Two consequences of the above analysis are that (1) interpretation of the coefficient vector \(\beta\) cannot be separated from the scale of the error; and (2) the coefficients of probit and logit models cannot be compared without rescaling. In general, it is best to interpret the coefficient of a probit model as \(\beta / \sigma\), the structural coefficient scaled by the stuctural standard deviation, and to interpret the coefficient of a logit model as \(\beta / \nu\), the structural coefficient scaled by the structural logistic scale parameter \(v=\sigma \sqrt{3} / \pi\). For a rough comparison \({ }^{2}\) of probit and logit coefficients multiply the probit coefficients by \(1.8\) or divide the logit coefficients by \(1.8\).

While the coefficient \(\beta\) is not identified the following parameters are identified:

  1. Scaled coefficients: \(\beta^{*}=\beta / \sigma\).
  2. Ratios of coefficients: \(\beta_{1} / \beta_{2}=\beta_{1}^{*} / \beta_{2}^{*}\).
  3. Marginal effects: \(\frac{\partial}{\partial x} P(x)=\frac{\beta}{\sigma} g\left(\frac{x^{\prime} \beta}{\sigma}\right)=\beta^{*} g\left(x^{\prime} \beta^{*}\right)\).

These only depend on \(\beta^{*}\) so are identified.

Concerning identification, if we take a broader nonparametric view the error distribution \(G(u)\) is not identified. To see this, write the structural equation nonparametrically as \(Y^{*}=m(X)+e\). The response probability is

\[ P(x)=1-G(-m(x)) . \]

The joint distribution identifies \(P(x)\). If \(G(e)\) and \(m(x)\) are nonparametric they cannot be separately identified from the response probability. Only the composite (25.4) is identified.

An important implication is that there is no loss of generality in setting \(G(u)\) equal to a specific parametric distribution such as the normal so long as the function \(m(x)\) is treated nonparametrically.

\({ }^{2}\) This produces only a rough comparison as this normalization only puts the coefficients on the same scale. They are not equal since the models are different.

25.6 Likelihood

Probit and logit models are typically estimated by maximum likelihood. To construct the likelihood we need the distribution of an individual observation. Recall that if \(Y\) is Bernoulli, such that \(\mathbb{P}[Y=1]=p\) and \(\mathbb{P}[Y=0]=1-p\), then \(Y\) has the probability mass function

\[ \pi(y)=p^{y}(1-p)^{1-y}, \quad y=0,1 . \]

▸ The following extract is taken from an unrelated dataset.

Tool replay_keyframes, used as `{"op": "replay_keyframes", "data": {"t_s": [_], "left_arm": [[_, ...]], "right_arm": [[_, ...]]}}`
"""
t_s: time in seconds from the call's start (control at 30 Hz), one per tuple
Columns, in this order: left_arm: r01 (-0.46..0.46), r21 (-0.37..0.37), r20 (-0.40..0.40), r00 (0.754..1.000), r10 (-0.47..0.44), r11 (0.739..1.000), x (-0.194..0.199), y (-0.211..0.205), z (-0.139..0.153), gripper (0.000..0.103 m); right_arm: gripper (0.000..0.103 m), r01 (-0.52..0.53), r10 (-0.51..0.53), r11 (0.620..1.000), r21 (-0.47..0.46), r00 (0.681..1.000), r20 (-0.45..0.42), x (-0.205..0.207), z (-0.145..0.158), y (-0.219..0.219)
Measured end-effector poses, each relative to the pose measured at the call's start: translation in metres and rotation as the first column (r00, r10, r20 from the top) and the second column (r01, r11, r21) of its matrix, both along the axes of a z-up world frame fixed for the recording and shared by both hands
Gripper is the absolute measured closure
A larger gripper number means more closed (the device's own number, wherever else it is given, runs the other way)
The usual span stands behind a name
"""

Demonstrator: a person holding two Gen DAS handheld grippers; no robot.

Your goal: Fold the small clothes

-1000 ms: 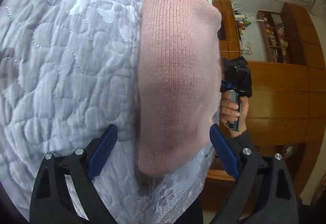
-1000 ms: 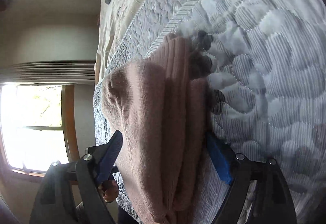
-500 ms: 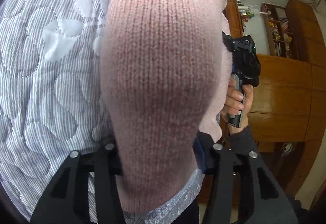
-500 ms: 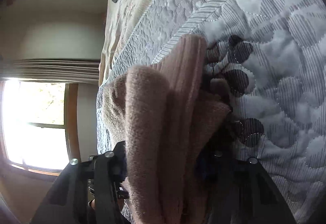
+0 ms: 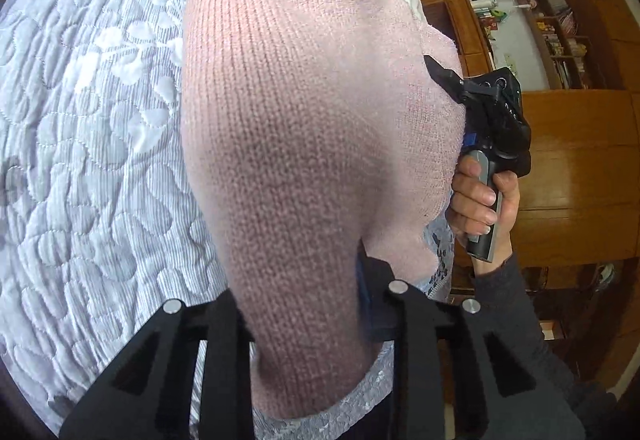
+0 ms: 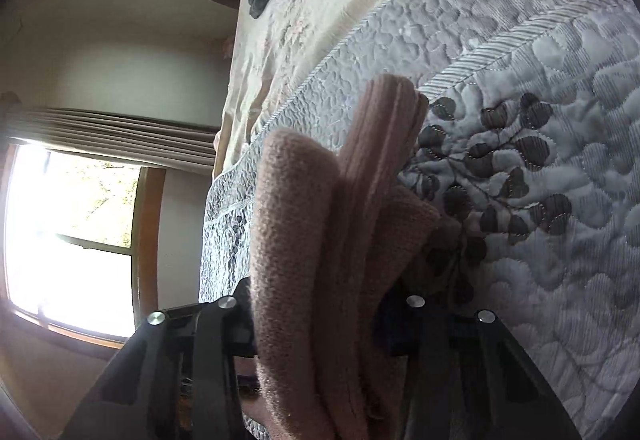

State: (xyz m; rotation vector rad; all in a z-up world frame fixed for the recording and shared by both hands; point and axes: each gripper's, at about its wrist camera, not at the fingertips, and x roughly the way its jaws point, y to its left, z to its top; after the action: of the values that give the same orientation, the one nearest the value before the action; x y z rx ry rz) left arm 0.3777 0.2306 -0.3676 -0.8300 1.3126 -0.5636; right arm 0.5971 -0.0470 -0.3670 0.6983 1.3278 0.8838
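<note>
Pinching the pink knit garment point(image 5: 304, 167) above the quilt point(image 5: 92, 143), both grippers' fingers point(image 5: 376, 304) clamped tight on it

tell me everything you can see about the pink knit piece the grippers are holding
The pink knit garment is soft, fine-ribbed, wool-like fabric in pale dusty pink. It is bunched into several thick layers, with one ribbed band standing out in the right wrist view. The left gripper is shut on one end and the right gripper on the other. It sits over the grey quilted bedspread near the bed's edge; whether its underside touches the quilt cannot be told. What kind of garment it is cannot be told.
</note>
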Motion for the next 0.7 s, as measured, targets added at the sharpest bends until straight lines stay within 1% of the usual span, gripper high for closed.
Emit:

In the index model \(\mathbb{P}[Y=1 \mid X]=G\left(X^{\prime} \beta\right), Y\) is conditionally Bernoulli, so its conditional probability mass function is

\[ \pi(Y \mid X)=G\left(X^{\prime} \beta\right)^{Y}\left(1-G\left(X^{\prime} \beta\right)\right)^{1-Y}=G\left(X^{\prime} \beta\right)^{Y} G\left(-X^{\prime} \beta\right)^{1-Y}=G\left(Z^{\prime} \beta\right) \]

where

\[ Z=\left\{\begin{array}{cc} X & \text { if } Y=1 \\ -X & \text { if } Y=0 . \end{array}\right. \]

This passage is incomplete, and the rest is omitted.